2. Visualize percent recoveries for each chemical across analytical batches to assess consistency.
□ If recoveries for a particular chemical or chemicals are consistently out of range (> 150% or < 50%) across multiple batches, this should be discussed with the laboratory analyst.
○ If the laboratory analyst agrees that the method was not successful, we drop the chemical(s) from our dataset. We do not report values or include such chemicals in any data analyses.
○ If the laboratory analyst can explain the reason for consistent high or low recoveries and has confidence in the ranking and relative values of the reported sample data, the reported values can be used for many data analyses, but it will be difficult to compare with levels from another study.

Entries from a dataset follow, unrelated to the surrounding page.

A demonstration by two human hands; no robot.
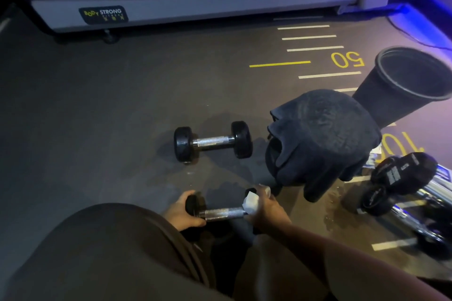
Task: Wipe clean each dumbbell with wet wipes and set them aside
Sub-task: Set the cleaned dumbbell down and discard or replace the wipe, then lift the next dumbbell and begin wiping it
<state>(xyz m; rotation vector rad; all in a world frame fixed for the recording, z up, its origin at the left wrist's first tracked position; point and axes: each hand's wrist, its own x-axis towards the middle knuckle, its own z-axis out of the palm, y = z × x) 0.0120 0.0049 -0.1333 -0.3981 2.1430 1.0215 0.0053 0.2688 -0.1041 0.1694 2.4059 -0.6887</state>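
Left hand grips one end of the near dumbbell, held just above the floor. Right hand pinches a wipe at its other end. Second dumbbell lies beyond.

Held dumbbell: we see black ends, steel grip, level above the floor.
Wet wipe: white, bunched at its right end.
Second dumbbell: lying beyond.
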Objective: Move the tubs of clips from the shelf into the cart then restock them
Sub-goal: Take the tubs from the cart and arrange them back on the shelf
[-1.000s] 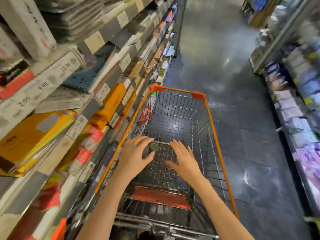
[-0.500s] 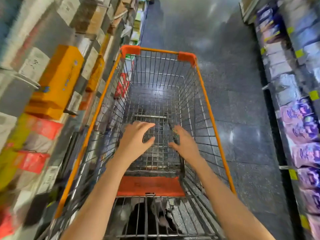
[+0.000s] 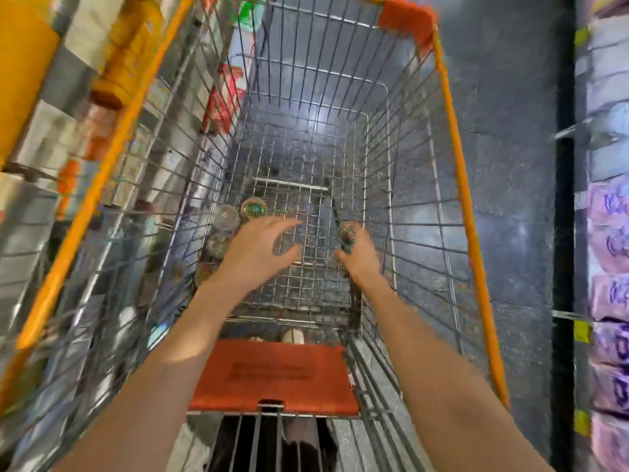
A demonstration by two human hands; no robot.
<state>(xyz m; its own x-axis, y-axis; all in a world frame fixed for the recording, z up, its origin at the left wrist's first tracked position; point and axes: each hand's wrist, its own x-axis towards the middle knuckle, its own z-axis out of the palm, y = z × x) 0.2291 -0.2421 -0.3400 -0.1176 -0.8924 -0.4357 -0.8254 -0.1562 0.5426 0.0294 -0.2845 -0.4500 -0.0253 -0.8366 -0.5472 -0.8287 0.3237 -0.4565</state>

□ If recoveries from one or a few batches are out of range, we are concerned that results in those batches might be over/under-estimated compared to the rest. One way to investigate this concern is to look for corresponding systematic differences in sample data (see Additional file 4: Figure S3).
○ If field samples have been randomized into batches, we check if the variation in sample results correlates with spiked sample or CRM recoveries by batch. Note: we still go through this step even if we were not able to randomize field samples, but in this case it can be very challenging to distinguish systematic analytical variation from other possible sources of variation in sample results between batches (e.g., if samples in different batches were also collected during different seasons).
▪ If there are systematic differences (e.g., the sample results for a chemical are higher in the batch where the spike or CRM recovery was high, or if only one batch, the sample results for a chemical with high spike or CRM recovery are much higher than previously reported levels), we consider dropping the chemical results from the affected batches from the dataset. If an identical/split reference sample was analyzed in each batch, these results can also be helpful to resolve questions about whether and how to use the data in this case.
▪ If there are no obvious systematic differences, we keep the chemical in our dataset, but flag the results for that chemical in the batch with the out-of-range spiked sample or CRM recovery.
□ We note in summary statistics when the average spiked sample or CRM recovery for a particular chemical was out of range.
□ We note whether levels in our study might be systematically over- or under-reported (i.e., because of consistent high or low spiked sample or CRM recoveries). We especially note this if comparing to levels from another study.
□ For chemicals with low/high recoveries in certain batches, we may perform sensitivity analyses – for example, by including lab batch as a covariate in regression analyses, though this can be challenging for small datasets.